This is a detailed list of releases by the European band The Legendary Pink Dots. As of 2012, they have released 32 studio albums, 52 live albums and compilations, and 14 singles. Their first release was the cassette Only Dreaming in 1981, initially limited to 10 copies only, each with their own, handmade cover. After a few more cassette-only releases, Brighter Now saw the light of day in the following year, as their first 'proper' album.

From the start, their output has been quite prolific, with no less than four tapes released in the first year of their existence alone. This would not change until the late nineties, with a new album with original material every 1–2 years only, but accompanied by re-releases of early, hard-to-find material, and live albums.

In addition, singer Edward Ka-Spel has released more than 60 solo albums to date, and he and other members of the band have collaborated in various other projects, most notably in The Tear Garden, which originally consisted of Ka-Spel and cEvin Key of Skinny Puppy, but later expanded to involve all current Pink Dots members as well as several friends of both the Pink Dots and Key.

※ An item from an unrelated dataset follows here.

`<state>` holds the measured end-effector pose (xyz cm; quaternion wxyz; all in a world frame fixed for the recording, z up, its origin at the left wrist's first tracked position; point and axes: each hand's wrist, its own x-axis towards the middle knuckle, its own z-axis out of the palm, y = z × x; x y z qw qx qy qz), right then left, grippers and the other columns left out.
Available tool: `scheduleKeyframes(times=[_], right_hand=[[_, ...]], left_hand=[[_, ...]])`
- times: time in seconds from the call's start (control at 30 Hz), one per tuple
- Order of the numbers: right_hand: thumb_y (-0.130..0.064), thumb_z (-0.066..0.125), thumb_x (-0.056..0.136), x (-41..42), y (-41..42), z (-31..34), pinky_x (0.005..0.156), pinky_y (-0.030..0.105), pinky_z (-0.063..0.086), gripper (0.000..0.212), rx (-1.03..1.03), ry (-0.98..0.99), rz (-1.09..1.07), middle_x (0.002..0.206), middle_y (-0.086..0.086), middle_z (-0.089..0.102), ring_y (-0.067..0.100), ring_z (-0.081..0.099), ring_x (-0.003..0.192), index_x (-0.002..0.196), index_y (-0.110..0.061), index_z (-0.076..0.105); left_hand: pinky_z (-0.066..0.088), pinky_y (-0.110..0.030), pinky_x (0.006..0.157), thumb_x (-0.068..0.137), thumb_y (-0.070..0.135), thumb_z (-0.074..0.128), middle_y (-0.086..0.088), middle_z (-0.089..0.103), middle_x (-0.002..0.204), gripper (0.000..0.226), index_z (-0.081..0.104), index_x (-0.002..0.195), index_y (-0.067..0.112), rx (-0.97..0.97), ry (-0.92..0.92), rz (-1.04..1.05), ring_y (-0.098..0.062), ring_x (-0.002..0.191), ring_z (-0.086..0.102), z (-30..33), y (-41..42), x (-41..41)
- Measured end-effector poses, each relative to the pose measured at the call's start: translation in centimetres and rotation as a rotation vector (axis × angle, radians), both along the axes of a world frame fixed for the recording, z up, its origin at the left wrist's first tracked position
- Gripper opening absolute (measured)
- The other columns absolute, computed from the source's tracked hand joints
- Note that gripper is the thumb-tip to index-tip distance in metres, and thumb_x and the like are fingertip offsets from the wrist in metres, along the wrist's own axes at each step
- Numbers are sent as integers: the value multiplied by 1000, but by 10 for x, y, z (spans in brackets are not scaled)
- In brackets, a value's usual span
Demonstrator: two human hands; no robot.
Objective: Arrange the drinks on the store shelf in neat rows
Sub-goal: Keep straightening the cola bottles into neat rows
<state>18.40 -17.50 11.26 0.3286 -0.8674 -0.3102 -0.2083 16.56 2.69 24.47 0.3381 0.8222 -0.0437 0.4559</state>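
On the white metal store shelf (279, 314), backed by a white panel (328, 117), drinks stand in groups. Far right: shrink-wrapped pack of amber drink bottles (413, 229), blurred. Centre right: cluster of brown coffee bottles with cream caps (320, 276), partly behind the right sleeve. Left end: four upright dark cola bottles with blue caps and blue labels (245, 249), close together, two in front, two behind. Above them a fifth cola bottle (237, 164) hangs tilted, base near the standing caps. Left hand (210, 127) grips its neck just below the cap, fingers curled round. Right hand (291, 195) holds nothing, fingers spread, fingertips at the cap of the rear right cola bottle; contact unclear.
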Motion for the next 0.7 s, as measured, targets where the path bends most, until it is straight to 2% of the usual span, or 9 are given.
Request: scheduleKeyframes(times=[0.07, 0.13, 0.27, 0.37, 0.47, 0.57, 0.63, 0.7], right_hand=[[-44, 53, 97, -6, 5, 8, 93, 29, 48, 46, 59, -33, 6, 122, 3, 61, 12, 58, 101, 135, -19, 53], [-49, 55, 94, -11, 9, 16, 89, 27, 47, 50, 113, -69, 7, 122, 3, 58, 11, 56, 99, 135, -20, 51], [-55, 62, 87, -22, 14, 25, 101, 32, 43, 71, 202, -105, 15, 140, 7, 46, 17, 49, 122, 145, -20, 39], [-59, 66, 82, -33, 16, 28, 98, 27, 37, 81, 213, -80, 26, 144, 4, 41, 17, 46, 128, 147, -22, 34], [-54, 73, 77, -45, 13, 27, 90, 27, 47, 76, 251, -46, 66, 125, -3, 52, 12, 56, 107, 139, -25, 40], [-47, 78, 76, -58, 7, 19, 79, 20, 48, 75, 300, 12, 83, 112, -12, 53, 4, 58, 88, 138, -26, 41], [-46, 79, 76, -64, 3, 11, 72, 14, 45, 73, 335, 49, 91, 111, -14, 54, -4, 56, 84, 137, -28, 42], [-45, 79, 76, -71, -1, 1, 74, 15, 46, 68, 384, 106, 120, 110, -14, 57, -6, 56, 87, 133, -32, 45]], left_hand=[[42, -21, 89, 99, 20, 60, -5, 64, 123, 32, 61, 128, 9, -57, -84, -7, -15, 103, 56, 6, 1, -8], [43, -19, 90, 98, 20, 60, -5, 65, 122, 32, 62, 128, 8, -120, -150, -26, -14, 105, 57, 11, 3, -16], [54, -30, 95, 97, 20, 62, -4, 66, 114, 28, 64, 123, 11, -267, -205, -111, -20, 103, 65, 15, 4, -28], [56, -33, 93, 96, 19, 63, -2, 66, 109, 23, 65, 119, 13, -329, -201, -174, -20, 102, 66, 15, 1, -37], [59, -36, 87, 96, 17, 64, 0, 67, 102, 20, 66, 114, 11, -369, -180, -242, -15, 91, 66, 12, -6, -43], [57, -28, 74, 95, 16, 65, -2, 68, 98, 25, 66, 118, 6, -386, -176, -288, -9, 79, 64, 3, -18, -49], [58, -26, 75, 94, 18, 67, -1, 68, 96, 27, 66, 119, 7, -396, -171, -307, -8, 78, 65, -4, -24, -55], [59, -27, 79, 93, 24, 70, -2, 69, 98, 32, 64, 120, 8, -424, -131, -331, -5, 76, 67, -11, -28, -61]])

Another notable peculiarity in the Pink Dots' discography is their affection for vinyl. With only a few exceptions, all of their albums have seen vinyl editions in addition to the standard CD release, many of them (like their 2010 studio album, Seconds Late For The Brighton Line) featuring exclusive tracks not found on the CD, although some may later appear on the digital release.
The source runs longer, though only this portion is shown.